### WORK INSTRUCTIONS
Output the line containing "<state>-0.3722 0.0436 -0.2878", then every remaining line of the entries below, exactly as written and with no other text.

━━━━━━━━

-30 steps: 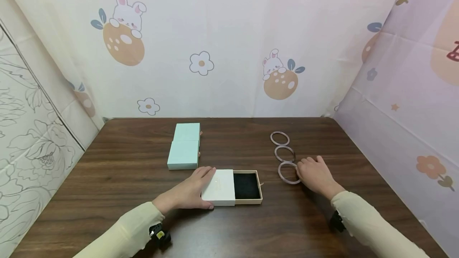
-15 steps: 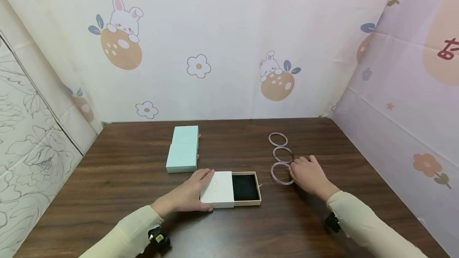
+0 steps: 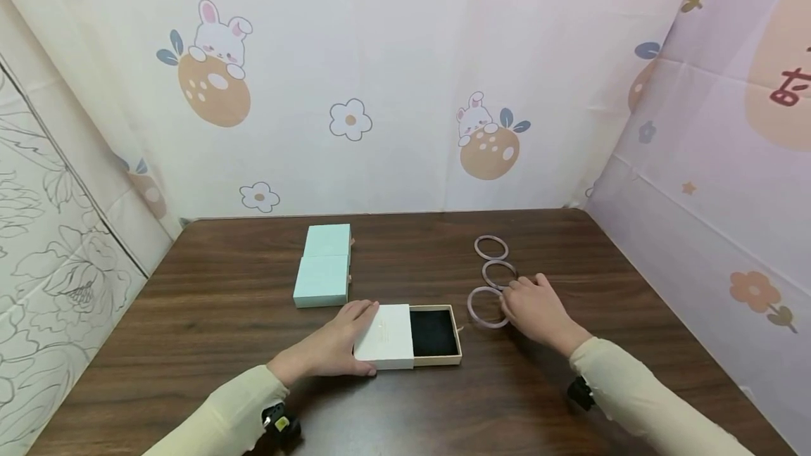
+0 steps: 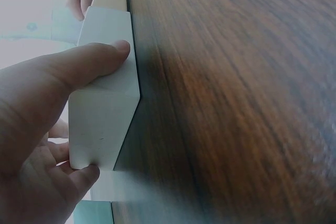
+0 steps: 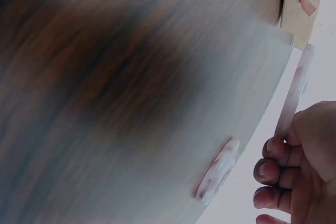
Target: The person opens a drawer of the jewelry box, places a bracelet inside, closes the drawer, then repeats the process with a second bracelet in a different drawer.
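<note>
In the head view a white slide box (image 3: 389, 336) lies on the table, its black-lined drawer (image 3: 434, 333) pulled partly out to the right. My left hand (image 3: 332, 345) grips the sleeve's left end; the left wrist view shows the thumb (image 4: 107, 59) along one side and fingers on the other. Between thumb and fingers, my right hand (image 3: 537, 309) pinches a pale lilac bangle (image 3: 470, 308), right of the drawer. The right wrist view has that bangle (image 5: 295, 93) raised off the table. Two similar bangles, a middle one (image 3: 484, 274) and a far one (image 3: 476, 248), lie behind it.
Two mint-green boxes, a near one (image 3: 321, 280) and a far one (image 3: 327, 239), lie back left on the brown wooden table (image 3: 209, 315). A printed curtain (image 3: 405, 90) hangs behind the table. A small ribbon tab (image 3: 460, 329) sticks out from the drawer's right end.
My right hand has moved left with the pinched bangle, bringing it nearer the drawer and away from the other two. The left hand stays on the box. The head view has shifted slightly.
</note>
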`<state>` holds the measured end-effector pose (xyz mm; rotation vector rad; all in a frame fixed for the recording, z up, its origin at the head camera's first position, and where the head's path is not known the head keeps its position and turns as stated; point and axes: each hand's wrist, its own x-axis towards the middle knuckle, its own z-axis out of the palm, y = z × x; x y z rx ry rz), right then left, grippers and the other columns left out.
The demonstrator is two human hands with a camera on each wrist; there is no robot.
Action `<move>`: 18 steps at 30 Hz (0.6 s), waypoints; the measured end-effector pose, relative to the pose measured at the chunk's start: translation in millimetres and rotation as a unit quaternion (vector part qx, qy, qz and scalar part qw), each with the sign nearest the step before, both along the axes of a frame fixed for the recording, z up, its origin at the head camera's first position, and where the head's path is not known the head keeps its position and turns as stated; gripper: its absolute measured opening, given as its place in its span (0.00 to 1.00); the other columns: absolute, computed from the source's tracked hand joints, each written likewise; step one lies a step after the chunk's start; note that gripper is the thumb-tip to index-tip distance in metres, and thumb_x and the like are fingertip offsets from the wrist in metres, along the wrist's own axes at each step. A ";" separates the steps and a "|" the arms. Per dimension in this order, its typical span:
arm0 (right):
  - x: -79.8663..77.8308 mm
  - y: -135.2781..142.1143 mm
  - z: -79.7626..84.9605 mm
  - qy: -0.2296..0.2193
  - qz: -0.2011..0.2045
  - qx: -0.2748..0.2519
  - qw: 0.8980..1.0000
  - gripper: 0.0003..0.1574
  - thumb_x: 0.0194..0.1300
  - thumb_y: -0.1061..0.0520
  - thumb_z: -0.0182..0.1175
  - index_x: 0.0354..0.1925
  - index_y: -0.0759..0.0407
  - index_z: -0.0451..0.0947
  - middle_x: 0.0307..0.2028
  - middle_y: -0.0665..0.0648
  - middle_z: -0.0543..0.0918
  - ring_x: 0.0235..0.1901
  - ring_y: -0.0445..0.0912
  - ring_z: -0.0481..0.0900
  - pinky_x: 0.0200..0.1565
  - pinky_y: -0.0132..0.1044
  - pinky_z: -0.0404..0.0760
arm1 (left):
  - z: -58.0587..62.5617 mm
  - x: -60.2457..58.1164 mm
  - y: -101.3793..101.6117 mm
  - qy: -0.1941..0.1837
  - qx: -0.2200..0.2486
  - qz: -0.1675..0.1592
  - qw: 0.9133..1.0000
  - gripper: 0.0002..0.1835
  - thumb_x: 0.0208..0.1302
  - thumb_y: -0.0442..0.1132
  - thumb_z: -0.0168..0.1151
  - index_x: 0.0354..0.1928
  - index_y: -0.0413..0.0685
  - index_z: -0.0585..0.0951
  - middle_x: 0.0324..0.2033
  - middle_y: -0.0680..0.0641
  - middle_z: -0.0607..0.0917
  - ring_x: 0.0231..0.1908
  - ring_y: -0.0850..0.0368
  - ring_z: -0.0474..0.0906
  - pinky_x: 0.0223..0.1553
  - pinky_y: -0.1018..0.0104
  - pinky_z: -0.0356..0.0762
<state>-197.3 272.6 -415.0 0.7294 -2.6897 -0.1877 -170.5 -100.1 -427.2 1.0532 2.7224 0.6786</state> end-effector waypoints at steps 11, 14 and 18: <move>0.6 -21.7 6.0 -0.001 0.022 0.004 1.000 0.20 0.64 0.58 0.56 0.15 0.51 0.67 0.18 0.49 0.71 0.26 0.48 0.71 0.34 0.46 0.62 | -1.3 0.3 -1.6 -0.004 0.004 0.000 1.000 0.54 0.51 0.52 0.72 0.71 0.32 0.54 0.67 0.37 0.59 0.67 0.46 0.53 0.61 0.51 0.62; 1.5 -26.6 6.8 0.007 0.032 0.002 0.999 0.21 0.63 0.58 0.56 0.14 0.51 0.65 0.18 0.49 0.70 0.26 0.49 0.71 0.34 0.46 0.62 | -0.5 0.7 -1.7 -0.005 0.005 -0.001 1.000 0.54 0.51 0.52 0.72 0.71 0.32 0.54 0.67 0.37 0.59 0.67 0.45 0.52 0.61 0.51 0.62; 2.8 -32.3 8.4 0.017 0.044 0.002 0.999 0.22 0.63 0.58 0.56 0.14 0.50 0.63 0.17 0.49 0.69 0.25 0.49 0.70 0.34 0.45 0.62 | -0.1 0.9 -2.1 -0.005 0.006 -0.001 1.000 0.54 0.51 0.51 0.72 0.71 0.32 0.54 0.67 0.36 0.59 0.67 0.45 0.52 0.61 0.51 0.62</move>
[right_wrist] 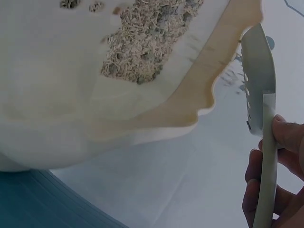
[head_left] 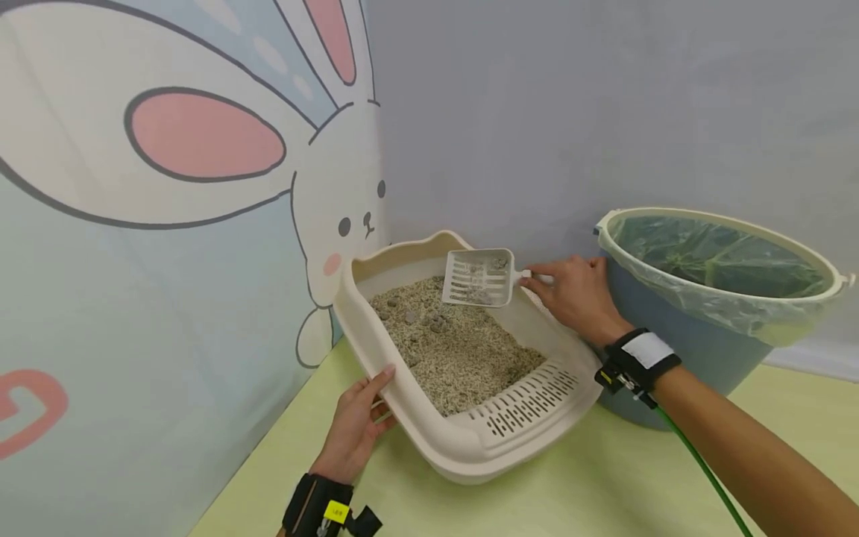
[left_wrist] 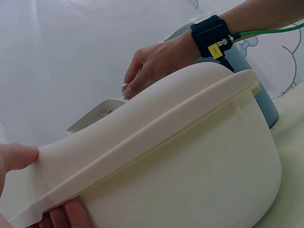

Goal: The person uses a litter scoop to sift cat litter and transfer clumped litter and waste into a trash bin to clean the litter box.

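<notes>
My right hand [head_left: 582,297] grips the handle of a white slotted litter scoop [head_left: 478,277], holding it above the far right part of a cream litter box [head_left: 429,425]. A few grey clumps [head_left: 479,295] lie in the scoop. In the right wrist view, fingers and thumb wrap the scoop handle [right_wrist: 267,175]. My left hand [head_left: 356,418] holds the box's left rim, thumb on top and fingers curled beneath the lip, as the left wrist view shows. Tan litter [head_left: 463,358] covers the box floor, with several darker clumps [head_left: 436,322] on its surface.
A blue bin [head_left: 671,335] with a cream rim and a translucent liner [head_left: 758,313] stands right of the box, behind my right forearm. A rabbit-printed wall [head_left: 221,298] borders the left, a grey wall [head_left: 510,112] the back. The floor [head_left: 537,500] is light green.
</notes>
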The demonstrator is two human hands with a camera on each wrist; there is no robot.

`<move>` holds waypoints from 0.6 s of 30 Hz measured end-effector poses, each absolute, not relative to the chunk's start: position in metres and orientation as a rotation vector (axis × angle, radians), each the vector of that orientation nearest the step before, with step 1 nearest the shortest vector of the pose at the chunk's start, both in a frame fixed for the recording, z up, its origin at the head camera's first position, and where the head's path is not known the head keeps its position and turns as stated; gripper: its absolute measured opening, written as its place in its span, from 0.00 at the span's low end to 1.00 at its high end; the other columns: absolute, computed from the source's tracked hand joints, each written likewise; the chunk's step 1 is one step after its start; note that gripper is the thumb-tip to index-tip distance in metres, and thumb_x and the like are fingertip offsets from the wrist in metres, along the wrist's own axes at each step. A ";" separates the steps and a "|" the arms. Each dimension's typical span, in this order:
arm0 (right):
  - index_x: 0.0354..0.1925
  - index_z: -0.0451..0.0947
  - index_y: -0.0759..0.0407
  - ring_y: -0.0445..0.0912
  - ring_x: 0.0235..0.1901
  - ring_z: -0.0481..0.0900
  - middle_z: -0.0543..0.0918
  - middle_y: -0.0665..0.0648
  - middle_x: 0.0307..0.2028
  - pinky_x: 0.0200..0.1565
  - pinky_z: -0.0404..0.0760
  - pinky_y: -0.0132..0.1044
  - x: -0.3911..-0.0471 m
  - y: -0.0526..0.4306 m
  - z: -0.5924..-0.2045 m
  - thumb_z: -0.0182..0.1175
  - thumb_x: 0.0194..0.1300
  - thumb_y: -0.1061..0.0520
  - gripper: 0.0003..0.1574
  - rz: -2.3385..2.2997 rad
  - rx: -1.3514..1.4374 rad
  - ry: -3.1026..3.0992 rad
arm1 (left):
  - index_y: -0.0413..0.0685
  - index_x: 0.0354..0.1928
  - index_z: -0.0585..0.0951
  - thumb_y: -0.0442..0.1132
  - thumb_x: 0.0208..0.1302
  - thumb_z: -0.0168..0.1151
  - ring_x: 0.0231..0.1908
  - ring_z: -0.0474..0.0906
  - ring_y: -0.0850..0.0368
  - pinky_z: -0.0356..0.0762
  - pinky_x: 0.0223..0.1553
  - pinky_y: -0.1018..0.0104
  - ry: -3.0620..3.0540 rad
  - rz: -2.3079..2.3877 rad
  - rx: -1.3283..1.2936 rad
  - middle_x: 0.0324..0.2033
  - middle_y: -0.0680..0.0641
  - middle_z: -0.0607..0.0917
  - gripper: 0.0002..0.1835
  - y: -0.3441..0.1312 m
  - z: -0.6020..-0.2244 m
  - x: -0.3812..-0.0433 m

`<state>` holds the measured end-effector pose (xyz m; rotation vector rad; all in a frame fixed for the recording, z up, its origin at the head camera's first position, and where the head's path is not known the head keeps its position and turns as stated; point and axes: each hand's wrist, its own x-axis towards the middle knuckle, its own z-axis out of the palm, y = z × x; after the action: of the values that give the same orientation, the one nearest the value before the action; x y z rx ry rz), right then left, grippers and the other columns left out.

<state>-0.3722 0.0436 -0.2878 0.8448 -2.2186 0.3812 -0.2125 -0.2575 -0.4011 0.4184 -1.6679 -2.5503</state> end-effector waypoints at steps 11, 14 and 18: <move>0.43 0.85 0.54 0.51 0.22 0.69 0.79 0.53 0.14 0.35 0.64 0.55 -0.372 0.044 -0.275 0.66 0.58 0.49 0.16 0.416 0.818 -2.237 | 0.40 0.57 0.70 0.54 0.55 0.68 0.42 0.76 0.51 0.79 0.36 0.62 -1.677 -2.546 0.423 0.48 0.40 0.74 0.34 -0.256 -0.400 -0.210; 0.44 0.85 0.54 0.50 0.19 0.70 0.83 0.56 0.20 0.30 0.68 0.53 -0.368 0.044 -0.277 0.65 0.60 0.48 0.16 0.451 0.806 -2.286 | 0.40 0.57 0.69 0.55 0.54 0.68 0.42 0.76 0.50 0.79 0.36 0.62 -1.674 -2.546 0.421 0.48 0.39 0.74 0.35 -0.255 -0.400 -0.210; 0.45 0.84 0.54 0.47 0.19 0.74 0.87 0.60 0.34 0.22 0.70 0.45 -0.360 0.046 -0.285 0.61 0.64 0.46 0.18 0.652 0.803 -2.485 | 0.40 0.57 0.69 0.55 0.54 0.68 0.42 0.76 0.50 0.78 0.36 0.62 -1.666 -2.545 0.394 0.49 0.39 0.73 0.35 -0.256 -0.401 -0.210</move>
<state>-0.3600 0.0457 -0.2848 0.8029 -2.4851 0.6515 -0.2101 -0.2556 -0.4014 0.3942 -1.6661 -2.5453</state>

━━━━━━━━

### SOLVED EXERCISE
<state>-0.3722 0.0436 -0.2878 0.8448 -2.2186 0.3812 -0.2125 -0.2575 -0.4011 0.4184 -1.6679 -2.5503</state> end-effector waypoints at steps 11, 14 and 18: <move>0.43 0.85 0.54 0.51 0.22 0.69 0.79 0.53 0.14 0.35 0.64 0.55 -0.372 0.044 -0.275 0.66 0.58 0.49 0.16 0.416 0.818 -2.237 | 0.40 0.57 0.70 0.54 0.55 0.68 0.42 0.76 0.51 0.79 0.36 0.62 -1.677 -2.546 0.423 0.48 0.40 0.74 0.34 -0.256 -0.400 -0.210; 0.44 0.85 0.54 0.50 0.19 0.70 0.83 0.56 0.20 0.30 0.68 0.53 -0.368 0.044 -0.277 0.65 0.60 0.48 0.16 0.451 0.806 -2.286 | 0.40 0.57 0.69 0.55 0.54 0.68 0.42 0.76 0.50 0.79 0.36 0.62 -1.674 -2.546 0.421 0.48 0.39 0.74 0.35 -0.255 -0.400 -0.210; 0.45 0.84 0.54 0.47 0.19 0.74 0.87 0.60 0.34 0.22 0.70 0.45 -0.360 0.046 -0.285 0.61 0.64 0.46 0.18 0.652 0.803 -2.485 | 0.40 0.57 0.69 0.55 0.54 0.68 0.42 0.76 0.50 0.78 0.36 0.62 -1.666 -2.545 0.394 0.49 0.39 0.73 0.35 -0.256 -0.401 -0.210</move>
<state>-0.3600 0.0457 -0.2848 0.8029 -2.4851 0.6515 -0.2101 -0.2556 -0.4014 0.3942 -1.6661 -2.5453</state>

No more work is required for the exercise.